Sauf qu’à ce compte-là, tous les pays pour­raient être tentés d’ac­qué­rir la bombe pour se défendre. C’est ce que font l’Inde et le Pakis­tan, qui s’af­frontent néan­moins au Cache­mire en 1999 puis en 2001 et 2002. Le président pakis­ta­nais Pervez Mushar­raf prévient alors qu’il ne fallait « pas s’at­tendre à une guerre conven­tion­nelle ». À cette menace, le ministre de la Défense indien répond que l’Inde est capable de « prendre une bombe ou deux voire plus… mais quand nous répon­drons, il n’y aura plus de Pakis­tan ».

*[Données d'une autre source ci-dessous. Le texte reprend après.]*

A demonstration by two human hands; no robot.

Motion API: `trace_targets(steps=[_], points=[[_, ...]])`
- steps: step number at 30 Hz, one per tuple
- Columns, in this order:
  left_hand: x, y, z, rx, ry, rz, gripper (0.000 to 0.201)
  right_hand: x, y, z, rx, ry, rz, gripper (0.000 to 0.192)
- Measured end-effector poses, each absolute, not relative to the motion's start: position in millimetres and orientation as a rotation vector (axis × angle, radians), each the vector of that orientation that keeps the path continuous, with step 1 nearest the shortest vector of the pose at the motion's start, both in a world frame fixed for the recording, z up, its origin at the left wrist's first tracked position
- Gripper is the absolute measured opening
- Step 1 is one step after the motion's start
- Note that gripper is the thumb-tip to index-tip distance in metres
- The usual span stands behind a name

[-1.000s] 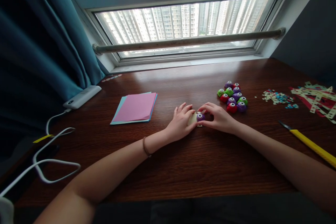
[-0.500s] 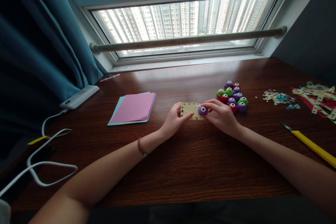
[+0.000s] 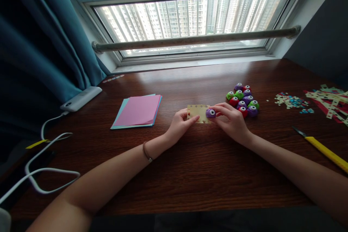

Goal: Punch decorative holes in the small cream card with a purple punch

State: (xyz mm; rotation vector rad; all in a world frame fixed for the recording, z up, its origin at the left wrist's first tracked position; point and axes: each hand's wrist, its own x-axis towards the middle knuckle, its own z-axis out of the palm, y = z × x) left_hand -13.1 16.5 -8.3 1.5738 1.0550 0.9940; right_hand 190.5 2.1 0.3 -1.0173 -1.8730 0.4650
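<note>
Since a second ago, we have exposed the small cream paper card (image 3: 196, 113) from under our left hand (image 3: 179, 125); our right hand (image 3: 231, 121) now pinches the round purple plastic punch (image 3: 210, 112) on its right edge.

A dark wooden desk (image 3: 190, 174) runs up to a wide window (image 3: 190, 18), where pale daylight falls across the wood. A metal rail (image 3: 195, 38) crosses the window's lower part; tower blocks show beyond the window. A teal curtain (image 3: 40, 43) hangs left of the window, and a dark wall (image 3: 326, 36) stands right of it.
</note>
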Motion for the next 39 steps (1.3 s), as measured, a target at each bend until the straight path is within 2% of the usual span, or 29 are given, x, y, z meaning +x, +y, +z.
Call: trace_targets(steps=[28,32,35,39], points=[[-11,14,-8,1.638,1.097,1.048,0.036,192,5,-3,-1.015,-1.835,0.507,0.021],[-7,2,-7,2.105,1.341,1.224,0.056,194,8,-7,-1.023,-1.842,0.684,0.021],[-4,-9,-6,2.691,1.325,0.987,0.054,195,9,-10,-1.033,-1.899,0.77,0.022],[-1,-14,-6,2.864,1.285,0.648,0.054,197,11,-11,-1.064,-2.033,0.679,0.018]])
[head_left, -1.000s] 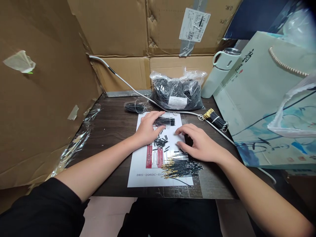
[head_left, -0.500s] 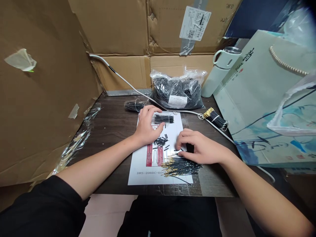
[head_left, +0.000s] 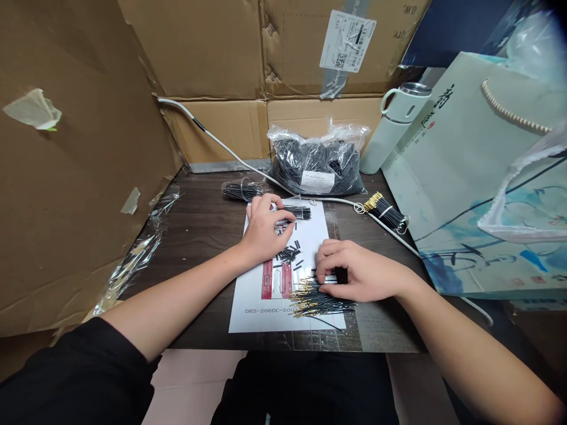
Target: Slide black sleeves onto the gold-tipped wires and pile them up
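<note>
Left hand [head_left: 264, 227] curled, fingertips pinching end of small black tube bundle [head_left: 296, 212] at top of paper sheet [head_left: 259, 307]. Right hand [head_left: 358, 273] half-closed, fingertips on gold-tipped wire pile [head_left: 321, 300]. Draw one wire only; keep pile flat, tips aligned.

A small bundle of thin black tubes [head_left: 296, 211] lies crosswise at the far end of a white printed sheet [head_left: 257, 295] on the desk; its left end is hidden under the left hand [head_left: 263, 227], whose fingers curl onto it. Near the sheet's right near corner, a loose heap of black wires with gold tips [head_left: 321, 300] lies fanned out, tips pointing left. The right hand [head_left: 358, 273] rests on the heap's far edge, fingers bent.
</note>
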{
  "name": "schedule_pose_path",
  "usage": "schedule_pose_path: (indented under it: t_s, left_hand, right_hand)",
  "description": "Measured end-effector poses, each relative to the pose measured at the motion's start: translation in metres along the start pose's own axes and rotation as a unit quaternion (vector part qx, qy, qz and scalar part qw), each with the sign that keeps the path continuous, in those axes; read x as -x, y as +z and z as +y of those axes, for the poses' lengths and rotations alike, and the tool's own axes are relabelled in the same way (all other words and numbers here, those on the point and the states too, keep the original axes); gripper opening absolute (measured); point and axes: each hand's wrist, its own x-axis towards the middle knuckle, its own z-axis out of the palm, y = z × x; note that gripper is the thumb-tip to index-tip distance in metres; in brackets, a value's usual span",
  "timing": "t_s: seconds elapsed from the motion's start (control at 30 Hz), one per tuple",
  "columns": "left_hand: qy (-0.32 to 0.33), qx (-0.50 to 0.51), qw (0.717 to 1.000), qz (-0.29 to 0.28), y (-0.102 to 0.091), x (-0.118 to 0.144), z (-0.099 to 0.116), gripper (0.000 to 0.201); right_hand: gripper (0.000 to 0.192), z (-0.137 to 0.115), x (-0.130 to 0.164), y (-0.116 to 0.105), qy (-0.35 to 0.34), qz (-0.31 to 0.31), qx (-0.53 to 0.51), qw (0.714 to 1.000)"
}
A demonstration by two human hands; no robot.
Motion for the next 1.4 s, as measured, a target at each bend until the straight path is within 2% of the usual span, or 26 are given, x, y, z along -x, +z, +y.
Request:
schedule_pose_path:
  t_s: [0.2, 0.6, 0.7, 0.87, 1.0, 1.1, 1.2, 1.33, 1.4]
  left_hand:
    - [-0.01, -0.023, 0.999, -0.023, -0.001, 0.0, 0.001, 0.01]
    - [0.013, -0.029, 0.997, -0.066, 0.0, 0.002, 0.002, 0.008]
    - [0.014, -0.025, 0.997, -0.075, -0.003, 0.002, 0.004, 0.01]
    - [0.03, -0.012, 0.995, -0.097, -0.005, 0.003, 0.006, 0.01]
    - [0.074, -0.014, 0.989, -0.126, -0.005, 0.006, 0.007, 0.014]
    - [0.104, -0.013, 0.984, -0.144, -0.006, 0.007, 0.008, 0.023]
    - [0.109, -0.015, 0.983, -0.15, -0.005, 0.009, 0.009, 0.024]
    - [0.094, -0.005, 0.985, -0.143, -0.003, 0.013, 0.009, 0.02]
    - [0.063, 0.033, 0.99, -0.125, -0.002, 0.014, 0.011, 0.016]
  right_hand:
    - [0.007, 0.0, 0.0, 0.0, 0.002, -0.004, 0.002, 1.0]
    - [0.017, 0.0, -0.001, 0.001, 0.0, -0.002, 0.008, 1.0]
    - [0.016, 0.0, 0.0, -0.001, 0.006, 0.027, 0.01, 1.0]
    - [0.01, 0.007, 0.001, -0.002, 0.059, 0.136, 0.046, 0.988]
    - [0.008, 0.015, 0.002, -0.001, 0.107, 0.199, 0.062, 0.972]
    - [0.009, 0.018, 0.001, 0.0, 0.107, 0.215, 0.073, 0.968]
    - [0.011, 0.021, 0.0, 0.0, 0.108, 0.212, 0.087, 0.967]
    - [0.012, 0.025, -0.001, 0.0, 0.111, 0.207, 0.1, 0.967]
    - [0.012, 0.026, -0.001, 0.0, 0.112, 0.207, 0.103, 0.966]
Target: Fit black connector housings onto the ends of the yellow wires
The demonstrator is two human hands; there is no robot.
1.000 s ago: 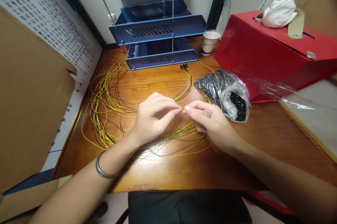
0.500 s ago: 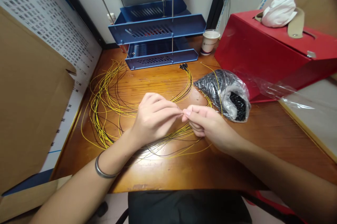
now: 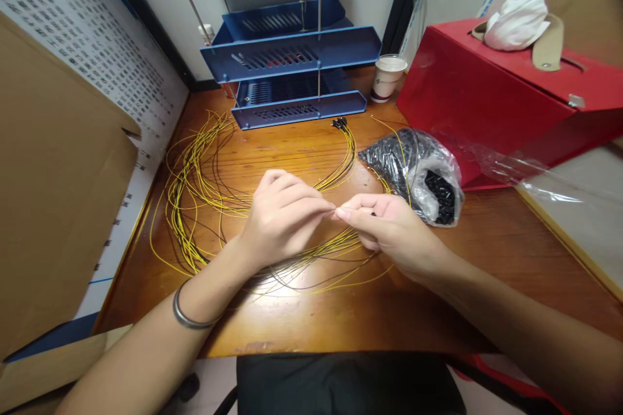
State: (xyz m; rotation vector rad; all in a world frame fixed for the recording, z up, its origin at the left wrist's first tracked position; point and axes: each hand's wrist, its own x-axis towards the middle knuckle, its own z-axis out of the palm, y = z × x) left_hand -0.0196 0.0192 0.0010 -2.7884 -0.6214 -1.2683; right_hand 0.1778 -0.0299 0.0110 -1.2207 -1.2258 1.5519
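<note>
On the wooden desk (image 3: 302, 149), your left hand (image 3: 282, 217) and right hand (image 3: 389, 226) pinch a wire end (image 3: 335, 211) together, fingertips meeting above the loose yellow wires (image 3: 195, 188) for control.

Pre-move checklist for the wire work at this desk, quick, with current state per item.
1. Left hand and right hand meet fingertip to fingertip above the desk: ok.
2. Wire end held in the pinch: cannot tell, too thin to make out between the fingers.
3. Small black part in the right hand: ok, a dark piece shows by the fingers.
4. Yellow wires within reach: ok, spread loose at left and under the hands, but tangled.
5. Bag of black parts near the right hand: ok, lying open beside it.
6. Cup apart from the wires: ok, it stands at the back by the blue trays.
</note>
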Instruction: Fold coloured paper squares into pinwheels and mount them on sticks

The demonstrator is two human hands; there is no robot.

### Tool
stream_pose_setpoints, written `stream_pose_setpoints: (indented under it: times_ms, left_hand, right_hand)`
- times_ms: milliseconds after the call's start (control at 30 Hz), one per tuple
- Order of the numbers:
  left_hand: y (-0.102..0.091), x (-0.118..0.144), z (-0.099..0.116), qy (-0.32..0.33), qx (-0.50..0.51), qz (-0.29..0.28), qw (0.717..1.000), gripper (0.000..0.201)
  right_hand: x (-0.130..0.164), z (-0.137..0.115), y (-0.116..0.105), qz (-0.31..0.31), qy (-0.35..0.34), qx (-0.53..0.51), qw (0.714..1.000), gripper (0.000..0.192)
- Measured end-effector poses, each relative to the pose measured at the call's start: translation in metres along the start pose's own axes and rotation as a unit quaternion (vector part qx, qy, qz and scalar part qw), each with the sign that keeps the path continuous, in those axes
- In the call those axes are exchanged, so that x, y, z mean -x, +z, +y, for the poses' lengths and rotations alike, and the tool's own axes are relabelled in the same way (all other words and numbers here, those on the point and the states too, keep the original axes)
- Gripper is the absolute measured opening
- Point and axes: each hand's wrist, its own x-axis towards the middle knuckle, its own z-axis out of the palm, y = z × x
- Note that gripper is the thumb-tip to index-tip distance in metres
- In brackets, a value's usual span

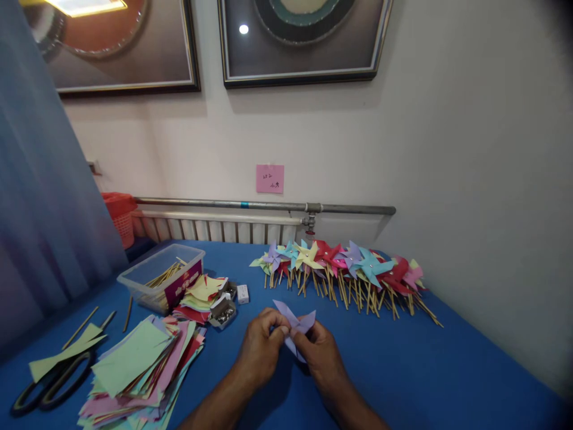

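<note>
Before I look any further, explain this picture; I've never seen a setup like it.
There is no machine here, just a person's bare left hand and right hand. The one picture comes from a camera worn on the person's head, looking forward and down. Both hands hold a piece of lilac paper with pointed corners. On the blue surface, to the left, lie black-handled scissors, a stack of coloured paper, a clear plastic tub of thin sticks and two small open boxes of shiny metal pieces. Farther back, right of centre, lie colourful paper pinwheels on sticks.
</note>
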Motion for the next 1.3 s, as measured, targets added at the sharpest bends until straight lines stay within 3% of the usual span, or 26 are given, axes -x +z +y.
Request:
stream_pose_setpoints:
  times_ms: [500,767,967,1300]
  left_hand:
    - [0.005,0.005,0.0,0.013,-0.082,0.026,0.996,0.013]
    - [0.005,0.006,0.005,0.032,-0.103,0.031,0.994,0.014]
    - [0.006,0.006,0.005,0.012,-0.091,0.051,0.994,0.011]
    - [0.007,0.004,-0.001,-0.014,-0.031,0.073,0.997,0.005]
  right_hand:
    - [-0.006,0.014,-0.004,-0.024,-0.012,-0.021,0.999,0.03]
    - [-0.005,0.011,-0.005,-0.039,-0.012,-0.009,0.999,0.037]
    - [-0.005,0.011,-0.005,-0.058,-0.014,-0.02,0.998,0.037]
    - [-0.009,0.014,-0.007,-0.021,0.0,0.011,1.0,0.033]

En juillet 2017, 100 pays approuvent un traité qui visait à inter­dire complè­te­ment l’usage d’armes nucléaires. Mais les premiers concer­nés, ceux qui ont créé le TNP, manquent à l’ap­pel. Alors que la dissua­sion nucléaire est bran­die comme l’arme de dissua­sion massive, les grandes puis­sances mondiales conti­nuent d’in­ves­tir des milliards pour amélio­rer leurs capa­ci­tés nucléaires. En 2019, un atten­tat terro­riste commis au Cache­mire a entraîné l’Inde et le Pakis­tan dans un conflit qui aurait fait autour de 350 morts.

L’arme nucléaire a-t-elle incité les belli­gé­rants à rete­nir leurs coups ? Ce n’est pas sûr. Si chacun connaît désor­mais le risque d’un conflit un peu trop débridé, tout le monde est aussi conscient que des coups peuvent être échan­gés sans entraî­ner une riposte ultime. Personne n’a la gâchette nucléaire facile. La Chine et l’Inde ont donc bien d’autres raisons de vouloir apai­ser la situa­tion que le risque d’apo­ca­lypse nucléaire.